Output the full listing below exactly, without the pictures.
------------------------------
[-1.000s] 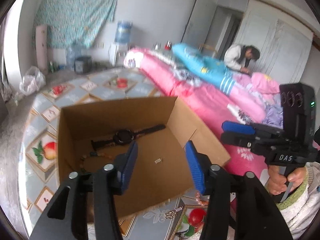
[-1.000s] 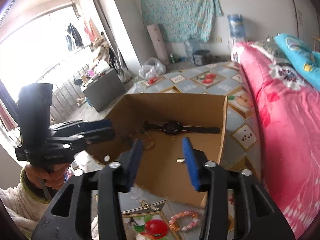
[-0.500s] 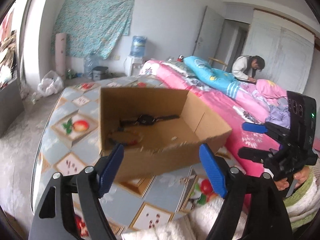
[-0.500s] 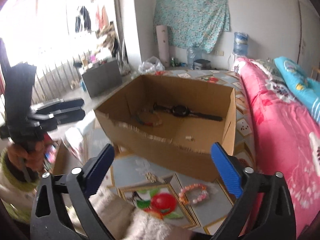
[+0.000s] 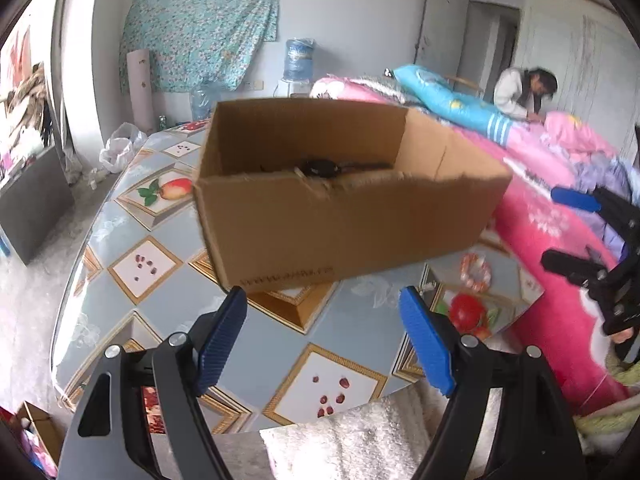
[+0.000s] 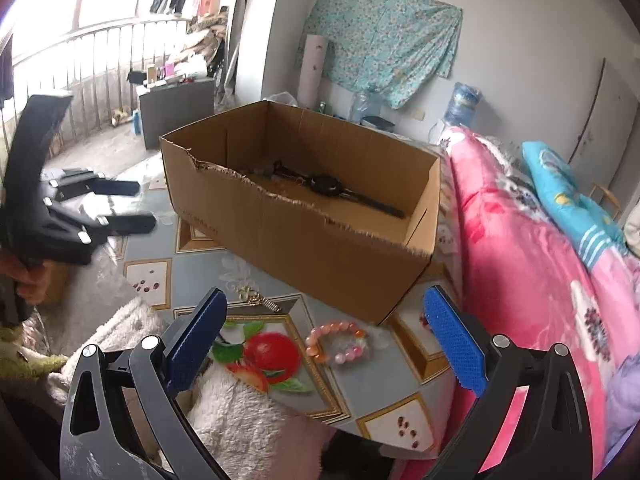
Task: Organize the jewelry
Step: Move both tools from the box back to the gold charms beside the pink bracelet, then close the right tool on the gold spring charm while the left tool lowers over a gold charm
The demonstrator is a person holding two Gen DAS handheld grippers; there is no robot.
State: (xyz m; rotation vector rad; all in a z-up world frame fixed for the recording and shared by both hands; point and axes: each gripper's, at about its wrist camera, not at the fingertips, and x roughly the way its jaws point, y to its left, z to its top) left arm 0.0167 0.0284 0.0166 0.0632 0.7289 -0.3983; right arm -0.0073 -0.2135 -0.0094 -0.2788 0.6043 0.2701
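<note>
Pink bead bracelet [image 6: 338, 342] lies outside the cardboard box [image 6: 320, 236] — our right gripper [image 6: 326, 344], jaws apart and empty, must straddle it next.

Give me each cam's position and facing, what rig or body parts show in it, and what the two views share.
Left wrist: sits behind the open left gripper, angled down at the table and cardboard box; right gripper at right edge.
Right wrist: sits behind the open right gripper, facing the box and bead bracelet; left gripper and a hand at left.
Shared: box, watch inside it, bracelet, pink bedding.
</note>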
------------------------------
# Task response
[-1.000s] 
[-1.000s] 
[-0.500s] 
[-0.500s] 
[+0.000s] 
[+0.000s] 
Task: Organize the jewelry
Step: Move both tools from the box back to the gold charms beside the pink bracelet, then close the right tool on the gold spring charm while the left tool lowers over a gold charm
The demonstrator is a person holding two Gen DAS handheld grippers; there is no robot.
State: (xyz m; rotation vector rad; all in a z-up world frame fixed for the recording and shared by both hands; point and axes: each gripper's, at about its wrist camera, not at the fingertips, and x roughly the way its jaws point, y to its left, z to its top) left arm 0.0167 0.0284 0.0166 0.0632 0.7289 -0.3983; right arm -0.0073 -0.2135 -0.0094 -0.2788 0.6043 0.2701
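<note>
Pink bead bracelet [image 6: 338, 342] lies outside the cardboard box [image 6: 320, 236] — our right gripper [image 6: 326, 344], jaws apart and empty, must straddle it next.

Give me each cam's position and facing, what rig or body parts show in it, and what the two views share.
Left wrist: sits behind the open left gripper, angled down at the table and cardboard box; right gripper at right edge.
Right wrist: sits behind the open right gripper, facing the box and bead bracelet; left gripper and a hand at left.
Shared: box, watch inside it, bracelet, pink bedding.
</note>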

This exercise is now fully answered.